A memória me traz alguns fatos de 1991, quando minha mãe partiu
para o Reino dos Esplendores. Enquanto aguardava prepararem o corpo, derradeira
maquiagem de uma "atsef" (festa ao contrário) - eu não
quis ver -, recebi seus amigos e amigas a chegar, e os parentes: ela havia sido
um ser humano admirável e admirada por quem a conhecia. Dona Magdalena!!!
Coloco três pontos de exclamação ao mencionar-lhe o nome,
consigo ainda ver-lhe o porte altivo e sua fragilidade de mulher forte.
A morte tem o condão de revelar o valor de uma vida em segundos, e cada
um desses segundos é portador de alguma lição que ela gostava
de dar e dava, mesmo sem pretender, pela dignidade, sobriedade e solidão,
vale dizer, pelo exemplo.
Não estou aqui, porém, para elogiar minha mãe porque morreu
há quase dezesseis anos, mas para dizer que, no recato de minha dor e
na interiorização do meu sentir, mais que todos, podia eu pensá-la
com orgulho e egoísmo: sim, egoísmo, porque o que era teor de
dona Magdalena em caráter e exemplo, agora me pertenceria mais que a
todos. Fui seu cúmplice toda a vida, e aprendi as admirações
que lhe tributei. A morte nos permite essa apropriação sem inventário.
Meses antes, vidente me vaticinara que iria herdar forças de minha mãe,
quando ocorresse a sua passagem. Tudo isso me passava rápido na mente,
enquanto aguardava a maquiagem do corpo para o féretro. Admiração
por sua vida dedicada em doses certas, primeiro aos seus, depois ao trabalho.
Medito na minha incapacidade de atender com atenção aos próximos
a quem tanto quero, ocupado que sou pela vida pública.
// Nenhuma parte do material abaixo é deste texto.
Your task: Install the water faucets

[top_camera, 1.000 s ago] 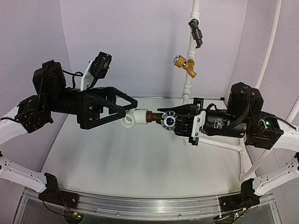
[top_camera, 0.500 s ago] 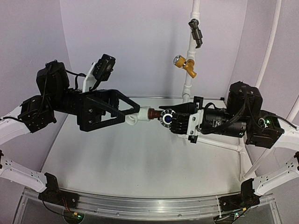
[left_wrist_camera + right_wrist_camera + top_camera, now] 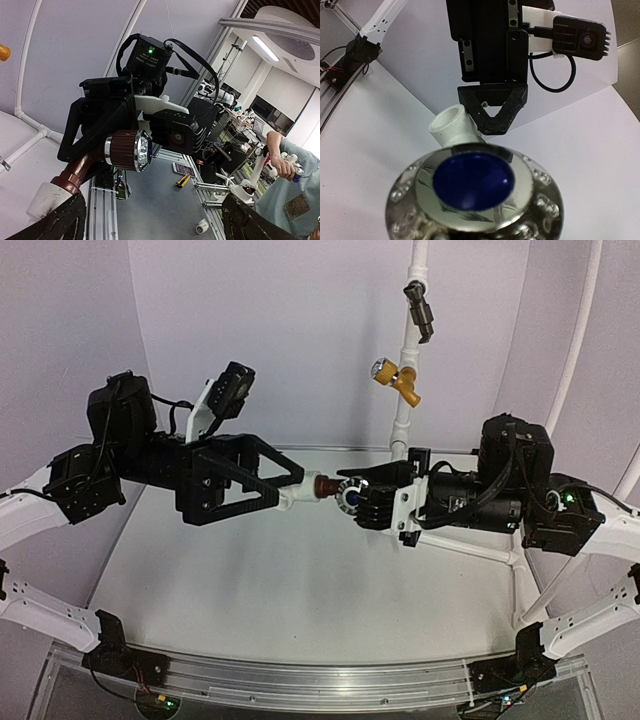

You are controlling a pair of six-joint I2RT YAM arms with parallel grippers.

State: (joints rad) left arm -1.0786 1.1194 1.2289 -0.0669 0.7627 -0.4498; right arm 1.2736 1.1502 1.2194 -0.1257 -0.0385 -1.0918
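Observation:
The water faucet point(image 3: 328, 487) hangs in mid-air between the arms, with a reddish-brown stem and a round knob with a blue centre point(image 3: 474, 181). My right gripper point(image 3: 368, 502) is shut on its body behind the knob; its fingers are hidden in the right wrist view. The white elbow fitting point(image 3: 290, 499) sits on the stem's far end. My left gripper point(image 3: 293, 487) covers most of it from above. In the left wrist view my left gripper point(image 3: 152, 227) has its fingers point(image 3: 55, 222) wide apart, and the elbow point(image 3: 46, 200) lies by the left one.
An upright white pipe point(image 3: 404, 415) stands at the back with a yellow-brass valve point(image 3: 396, 376) and a dark valve point(image 3: 420, 312) on it. More white pipes point(image 3: 578, 335) run at the right. A metal rail point(image 3: 300, 680) edges the table's front.
My left gripper has moved right and rolled, now covering most of the elbow. My right gripper has shifted the faucet a little to the left.

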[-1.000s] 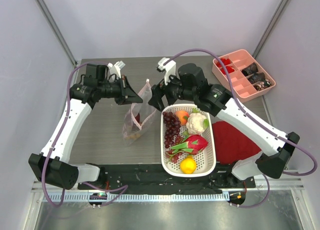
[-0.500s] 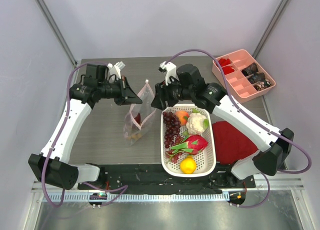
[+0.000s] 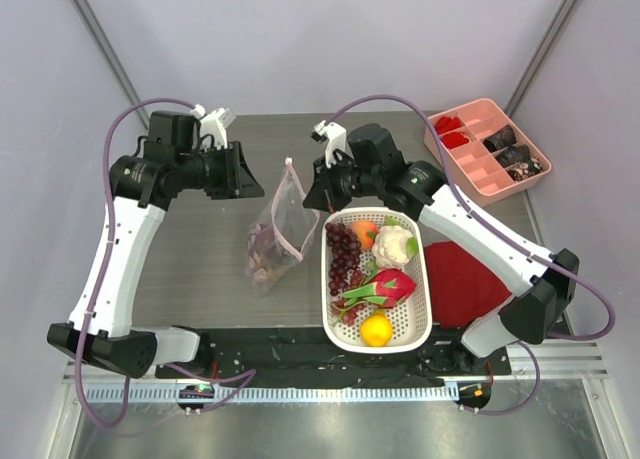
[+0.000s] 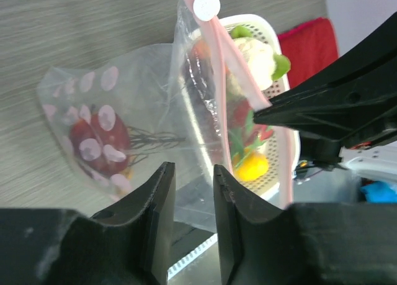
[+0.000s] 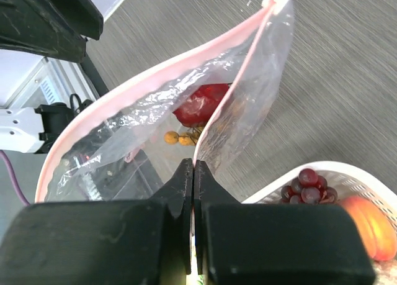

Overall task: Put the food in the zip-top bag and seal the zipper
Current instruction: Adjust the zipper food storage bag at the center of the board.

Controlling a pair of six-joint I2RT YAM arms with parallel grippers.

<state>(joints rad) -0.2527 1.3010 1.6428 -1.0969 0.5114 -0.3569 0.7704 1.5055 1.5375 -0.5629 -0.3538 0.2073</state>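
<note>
We are pinching the bag (image 3: 281,229) rim, centre frame, right claw (image 5: 193,167) clamped; left claw (image 4: 191,171) is hanging apart, empty. Lift gently so the mouth gapes.

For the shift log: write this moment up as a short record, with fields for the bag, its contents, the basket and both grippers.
zip-top bag: left of the white basket, mouth open
zipper: unsealed
in bag: dark red fruit
in basket: grapes, orange, white bulb, dragon fruit, lemon
left gripper: open, clear of the bag
right gripper: shut on the bag's mouth edge
</note>
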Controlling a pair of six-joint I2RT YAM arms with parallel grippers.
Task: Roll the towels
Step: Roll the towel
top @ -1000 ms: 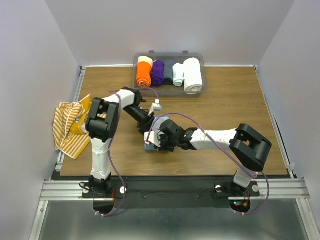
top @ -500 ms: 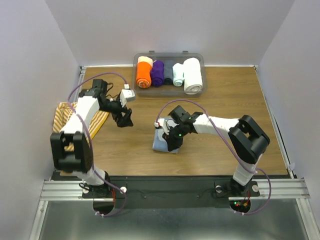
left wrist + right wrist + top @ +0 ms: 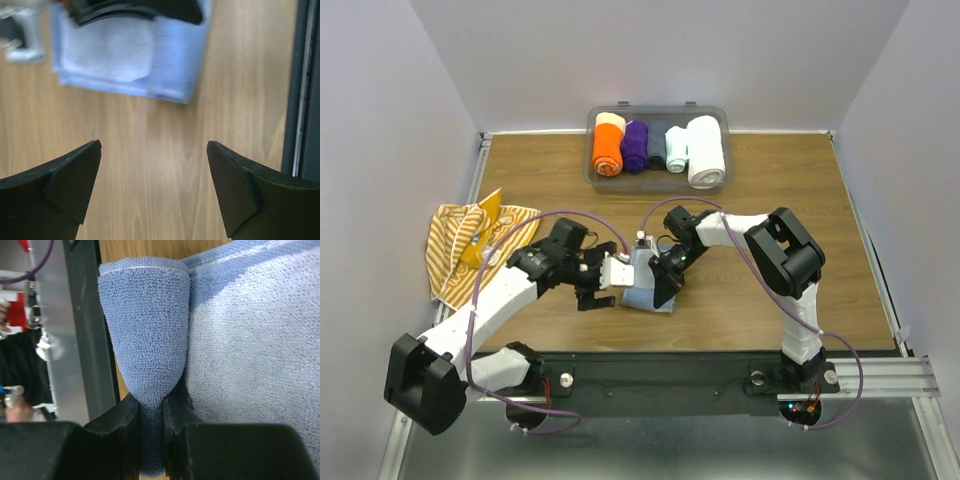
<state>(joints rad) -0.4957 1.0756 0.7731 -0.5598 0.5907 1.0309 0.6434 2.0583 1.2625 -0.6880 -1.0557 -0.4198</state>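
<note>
Pale blue towel [image 3: 642,292] lies flat mid-bench [image 3: 780,210], rolling barely begun: right end effector [image 3: 151,410] pinches a raised fold at its edge. Left end effector [image 3: 155,165] is spread and empty just beside it. Striped towel [image 3: 455,255] lies crumpled and unrolled at the left edge.

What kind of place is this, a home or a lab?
Probably a robotics lab cell: plain white walls around a wooden table, two robot arms on a metal rail, a plastic bin of cloth rolls.

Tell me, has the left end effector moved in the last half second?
Yes. The left end effector has moved away from the clear plastic bin, downward and rightward in the top view, ending beside the pale blue cloth towel.
</note>
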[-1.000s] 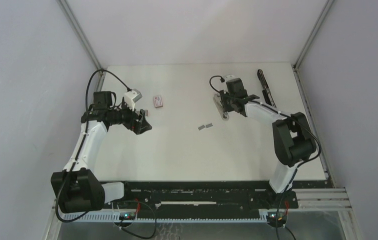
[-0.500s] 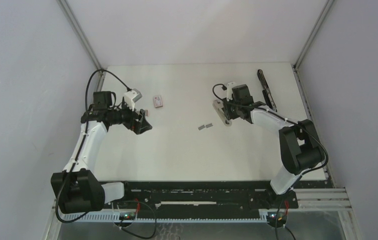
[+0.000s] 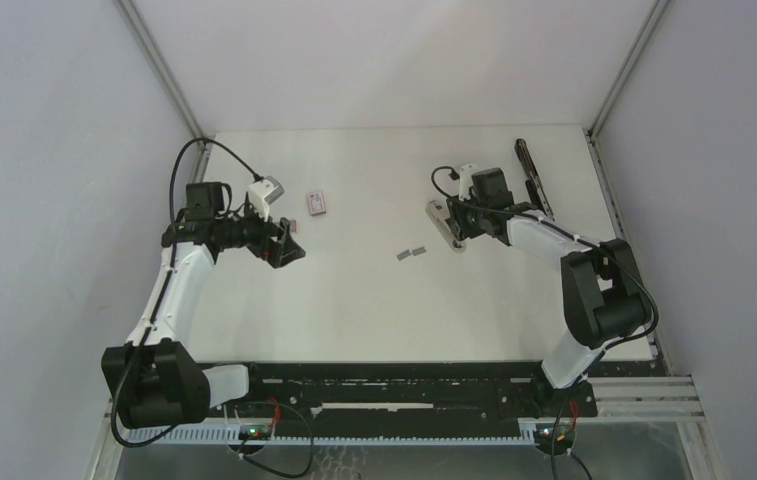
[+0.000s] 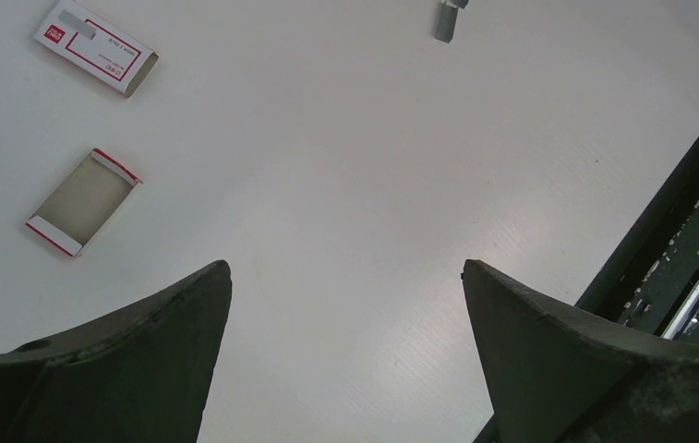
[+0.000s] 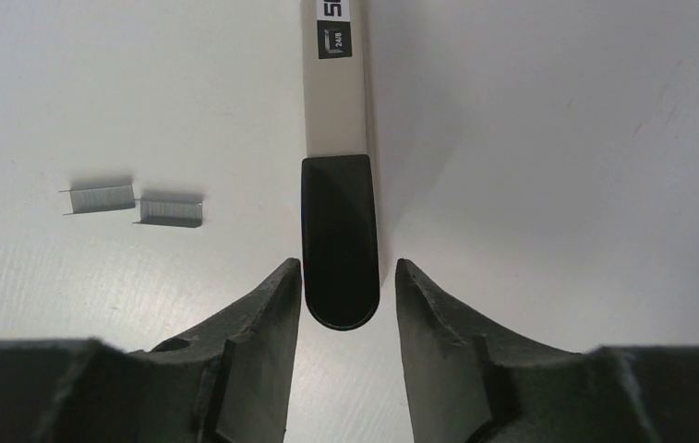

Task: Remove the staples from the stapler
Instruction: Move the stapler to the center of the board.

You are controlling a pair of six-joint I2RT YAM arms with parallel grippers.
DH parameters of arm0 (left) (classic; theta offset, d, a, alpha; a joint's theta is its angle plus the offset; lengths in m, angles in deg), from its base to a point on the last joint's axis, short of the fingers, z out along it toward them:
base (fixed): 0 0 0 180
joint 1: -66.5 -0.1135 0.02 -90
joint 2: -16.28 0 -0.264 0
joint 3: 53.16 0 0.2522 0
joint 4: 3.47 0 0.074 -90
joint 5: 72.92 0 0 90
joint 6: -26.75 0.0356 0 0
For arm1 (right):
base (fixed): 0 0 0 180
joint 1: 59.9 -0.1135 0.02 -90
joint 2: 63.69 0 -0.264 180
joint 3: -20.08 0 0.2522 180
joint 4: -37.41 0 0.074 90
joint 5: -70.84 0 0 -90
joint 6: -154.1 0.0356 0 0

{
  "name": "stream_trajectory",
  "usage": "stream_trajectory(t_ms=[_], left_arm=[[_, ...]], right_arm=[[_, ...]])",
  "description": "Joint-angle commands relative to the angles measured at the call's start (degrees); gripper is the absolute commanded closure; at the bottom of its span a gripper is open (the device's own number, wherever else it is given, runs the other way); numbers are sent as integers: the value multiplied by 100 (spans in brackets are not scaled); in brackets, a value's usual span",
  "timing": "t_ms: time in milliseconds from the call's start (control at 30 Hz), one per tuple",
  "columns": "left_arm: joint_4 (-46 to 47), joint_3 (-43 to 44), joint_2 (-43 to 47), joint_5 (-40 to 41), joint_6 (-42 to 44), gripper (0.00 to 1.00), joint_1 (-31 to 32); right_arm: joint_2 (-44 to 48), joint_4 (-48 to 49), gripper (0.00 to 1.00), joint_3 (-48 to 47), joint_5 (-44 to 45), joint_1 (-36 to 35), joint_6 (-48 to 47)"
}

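Right wrist view has my right gripper (image 5: 347, 275) astride the black end of the stapler (image 5: 337, 138). A second ago I was clamped tighter on it. Now the fingers (image 5: 267, 314) have eased apart, with a sliver of table (image 5: 558, 185) showing on the one side, so I judge the hold is being let go.

From the top external view, I have also swung my right gripper (image 3: 461, 218) a little toward my own side, and the stapler (image 3: 443, 224) has turned with it. It lies flat on the table.

The staples (image 5: 133, 203) are already out: two short grey strips lying end to end on the table just beside the stapler, touching neither it nor my fingers. From above, the staples (image 3: 411, 254) sit between my two arms, nearer the right.

My left gripper (image 4: 345, 277) hangs spread wide over bare table, holding nothing, with the small box (image 4: 96, 48) and its tray (image 4: 84, 203) off to one side.

To my eye the unloading is done, or nearly so.
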Motion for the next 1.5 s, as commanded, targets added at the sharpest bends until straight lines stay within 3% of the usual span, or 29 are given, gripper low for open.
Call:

Obsessão
de servir ao geral, com imperdoável falta de cuidado com os de perto.
Nisso não a soube imitar. Mesmo assim, é herança ética.
Por outro lado, naquele distante 1991, via-a feliz por saber-me homem público,
e recordo o conselho: "Fique contra e lute, porém jamais faça
ataques pessoais". Isso se transformou numa realidade em minha vida. Logo
ela, tão valente e brigona em jovem, viúva, gaúcha braba
e brava, sábia e lutadora, a sugerir-me a temperança na política
e no jornalismo, isso num país de política que só se destaca
pelo seu lado doentio.
No momento em que escrevo esta crônica, como em quase todos os dias de
minha atual maturidade, sua imagem retorna a mim, conselheira: "Faça
o que lhe cabe, não espere compreensão, agradeça o que
chegar e tenha paciência, que o reconhecimento virá, sobretudo
quando sua atual vaidade não precisar mais dele e bastar-se com o que
faz e com o que é".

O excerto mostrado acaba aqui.